Once I determined to blow through my life, drop by drop, I knew I could not look back. I could not stop.
Every day of the last year was a transaction. I knew, every time I handed another precious drop into a Counter, that I was going to leave you, and soon.
The thing I realized was, it didn’t matter when I left. Not to us, our story. The bond, my heart, yours—everything between us had already happened.
Has happened.
You’re big sister; I’m little brother.
You will always be my sister. In death and in life. That was never going to change. It hasn’t now. But the rest of my life needed to. It had to begin.
I know I was your younger brother. I know you were supposed to drop first. But Jai, you’re not going to. You’re too afraid.
Let me give you this one gift. Let me tell you what I have learned.
Don’t be afraid to live.
Your life will be long, but it won’t be life.
I have loved someone. I have been loved. I have been here, everywhere.
I haven’t left a mark on the world, but is that so bad? Considering how deeply the world has marked me?
Know this.
When I drop tonight, I will be thinking of you.
I’m not scared.
I’m ready.
And I hope you will find your way to your own last drop, before your beads leave you to drop in your bed alone, a thousand years from now.
If nothing changes, and you keep going like this, you will. Live forever.
But eternity at what price, big sister?
I crumple the letter in my hand and hold it toward the candle.
The edge of the envelope catches on fire, and I drop it into the brass bowl in the center of the room.
The cat and I watch as my brother explodes into a final flame.
I try to think of something to say, something important, something befitting a life and a death like my baby brother’s.
My mind is completely blank, and all I can do is cry. I can’t bring myself to burn the rest of the paper, his paper, and I fold it into my pocket.
Good-bye, Rama.
Zaijian, little brother.
And peace.
I lock the door behind me, sliding my c-card through the slit above the handle one last time. I straighten my ancient army jacket, buttoning it over my clothes. It warms me, even if the edges are frayed. It used to belong to my father.
Then Rama.
Now everything belongs to me. I don’t want it, any of it.

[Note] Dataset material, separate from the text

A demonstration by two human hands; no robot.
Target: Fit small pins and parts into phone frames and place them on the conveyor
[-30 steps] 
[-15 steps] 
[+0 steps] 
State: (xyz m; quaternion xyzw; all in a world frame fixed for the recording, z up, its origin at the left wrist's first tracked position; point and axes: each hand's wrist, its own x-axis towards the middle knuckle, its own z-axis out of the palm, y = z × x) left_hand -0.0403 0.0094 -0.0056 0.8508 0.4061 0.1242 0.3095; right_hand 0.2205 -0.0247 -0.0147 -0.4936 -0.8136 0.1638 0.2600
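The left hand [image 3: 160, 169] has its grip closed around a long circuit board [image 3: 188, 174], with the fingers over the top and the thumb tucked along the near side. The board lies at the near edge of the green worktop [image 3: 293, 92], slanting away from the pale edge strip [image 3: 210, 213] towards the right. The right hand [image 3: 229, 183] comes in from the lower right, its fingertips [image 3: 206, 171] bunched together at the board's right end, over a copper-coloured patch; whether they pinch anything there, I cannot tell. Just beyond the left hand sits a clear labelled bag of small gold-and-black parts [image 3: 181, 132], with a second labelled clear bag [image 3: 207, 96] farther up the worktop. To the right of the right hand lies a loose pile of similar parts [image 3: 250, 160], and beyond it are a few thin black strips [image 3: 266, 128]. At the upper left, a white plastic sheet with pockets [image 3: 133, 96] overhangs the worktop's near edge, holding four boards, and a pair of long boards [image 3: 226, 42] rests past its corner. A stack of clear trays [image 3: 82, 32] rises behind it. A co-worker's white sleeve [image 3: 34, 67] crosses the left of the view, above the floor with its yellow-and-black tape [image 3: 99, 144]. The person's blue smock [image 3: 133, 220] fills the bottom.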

Everything is heavy, a lot to bear. Too much to carry, or even remember.
I look both ways before I cross the busy center street of Pinminku, my ghetto. Scooters and cars and cats scatter like noisy cockroaches as I step into the street. The Southlands, where I live, are full of ghettos like mine. And Pinminku is even more full of zuifan, neighborhood criminals who will steal your drops as easily as your coins. Not the greatest people to run into.
I reach with my hand into my left pocket, fingering the bare length of broken knife blade I hide in the cloth, sewn into my jacket.

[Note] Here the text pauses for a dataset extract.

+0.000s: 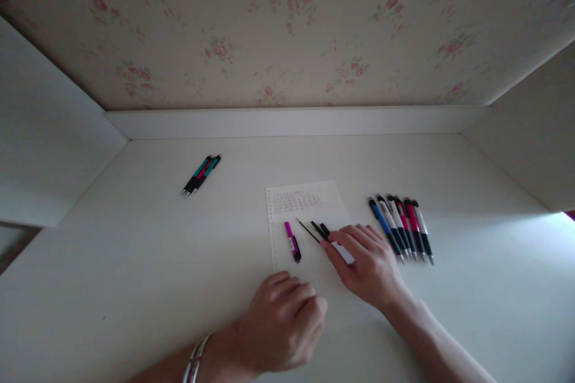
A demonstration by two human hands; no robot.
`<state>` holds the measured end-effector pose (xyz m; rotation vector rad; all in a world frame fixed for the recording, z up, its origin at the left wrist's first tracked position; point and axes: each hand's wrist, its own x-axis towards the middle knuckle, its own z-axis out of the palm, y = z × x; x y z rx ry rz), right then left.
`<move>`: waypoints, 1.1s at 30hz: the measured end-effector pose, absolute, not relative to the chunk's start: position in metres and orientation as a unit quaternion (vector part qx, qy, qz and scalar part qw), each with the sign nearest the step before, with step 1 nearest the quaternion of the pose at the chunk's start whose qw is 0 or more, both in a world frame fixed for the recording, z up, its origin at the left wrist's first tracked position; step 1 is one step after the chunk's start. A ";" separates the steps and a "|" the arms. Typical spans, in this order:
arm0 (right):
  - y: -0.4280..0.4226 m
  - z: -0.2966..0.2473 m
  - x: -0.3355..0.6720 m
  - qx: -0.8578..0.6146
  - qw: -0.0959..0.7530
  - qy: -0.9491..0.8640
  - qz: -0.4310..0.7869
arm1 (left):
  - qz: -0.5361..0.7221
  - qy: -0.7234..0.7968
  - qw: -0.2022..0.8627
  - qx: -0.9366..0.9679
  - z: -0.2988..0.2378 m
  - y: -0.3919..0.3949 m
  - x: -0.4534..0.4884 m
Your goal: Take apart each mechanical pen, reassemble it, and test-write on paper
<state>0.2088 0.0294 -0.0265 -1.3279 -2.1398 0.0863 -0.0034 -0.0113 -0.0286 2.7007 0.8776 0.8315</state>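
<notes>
My right hand (pixel 366 263) rests on a sheet of paper (pixel 309 215) with faint writing, its fingertips pinching small black pen parts (pixel 320 231), among them a thin refill. A pink and black pen piece (pixel 292 242) lies on the sheet just left of them. My left hand (pixel 283 323) lies on the table near the sheet's lower edge with its fingers curled into a loose fist; nothing shows in it. A bracelet (pixel 196 359) circles that wrist.
A row of several pens (pixel 401 228) in blue, white, pink and black lies right of the paper. Two or three teal and pink pens (pixel 201 175) lie at the far left. White panels wall the table (pixel 135 263) on three sides.
</notes>
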 end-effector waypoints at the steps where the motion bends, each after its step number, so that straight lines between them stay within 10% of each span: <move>1: 0.028 -0.026 0.207 -0.499 0.289 -0.817 0.024 | 0.296 0.317 0.069 0.898 -0.028 -0.006 -0.005; 33: 0.007 -0.033 0.171 -0.580 0.117 -0.803 -0.072 | 0.154 0.471 0.026 0.868 -0.023 0.020 0.000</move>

I have to protect myself now.
I am all I have.
I stay in the shadows at the side of the long, straight roads of the city. Over in the fringe, the fruit and vegetable sellers shout as I pass.

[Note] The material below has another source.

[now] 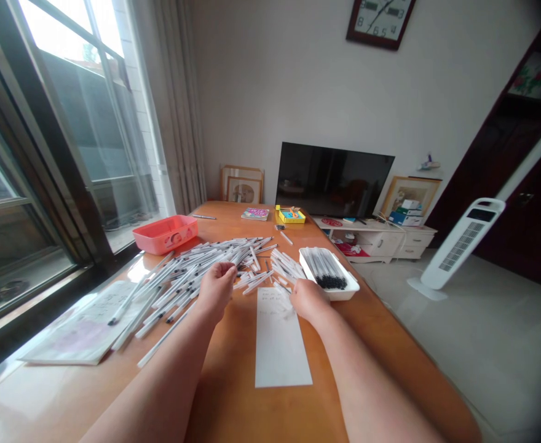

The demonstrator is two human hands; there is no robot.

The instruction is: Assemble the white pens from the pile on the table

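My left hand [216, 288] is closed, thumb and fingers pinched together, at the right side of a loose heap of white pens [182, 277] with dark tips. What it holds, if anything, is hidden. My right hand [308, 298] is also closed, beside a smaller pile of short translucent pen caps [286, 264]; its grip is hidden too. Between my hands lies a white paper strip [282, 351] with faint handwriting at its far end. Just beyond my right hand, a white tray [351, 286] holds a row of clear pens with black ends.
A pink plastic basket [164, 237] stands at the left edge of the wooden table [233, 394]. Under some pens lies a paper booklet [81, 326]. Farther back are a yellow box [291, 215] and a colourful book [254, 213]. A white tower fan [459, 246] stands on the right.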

I don’t even look at them. I can’t afford it.
There is a market for drops like mine. Long life for the wealthy and the ruthless.
I have to be careful.
I have a necklace. My Xianglian. That’s not a secret.
We all have one, everyone does, in Pinminku and all the ghettos of the Southlands. A necklace of raindrops, that’s how I think of them. Standard issue, my Xianglian, right at birth. They’re not made of raindrops, not really, though I couldn’t tell you what they are made of. Not even my father knew that, and I used to think he knew everything. But I have always thought of it as my necklace of raindrops, ever since my mother read me a bedtime story about an actual necklace of raindrops.
As I duck around the corner, I try to remember.
I can’t recall the story, not exactly, but the way she told it went something like this: There was a girl who had a necklace of raindrops. Each drop was powerful. Each drop had a different power.
One by one, the girl used the drops, and the drops dissolved or disappeared. I can’t recall.
When the story ended, the girl had what she wanted, but the necklace was gone. At least that’s how I remember it.
This is like that. Only not quite so happy. More like the reverse:
When the necklace is gone, the story ends. At least, my story ends.
This is how my necklace story goes:
I have a necklace of raindrops, only it’s not made of raindrops, and the raindrops don’t have powers. All they have is time. And I can spend them as I choose, but when they’re gone, my life is over, and I will die.
I find I am standing in front of the building where I work. It is still early, but I am even earlier. I have little else to do.
I swipe my card, this time my e-card, through the doorway. I wait as the door recites my numerical code, swinging open without another greeting.
One Nine Six Seven.
Rama used to tease the door, calling it different names every time we passed through.
I try not to think about Rama.
Rama is gone, I tell myself. There are things I need to do now. Because Rama is gone.
I slip into the elevator and stand staring at the back of the faceless man in front of me.
Here, on the South Coast, we have something called death. It means you have to leave when you run dropless. When your life thread—the thin, twisted chain that holds your drops together—is bare.
You do not want that to happen, not anytime soon.
But it does. It happens to all of us.
Not all drops are the same. That would be ridiculous. But everything has a price, and everyone is expected to pay it.
The elevator opens and I move toward my cubicle.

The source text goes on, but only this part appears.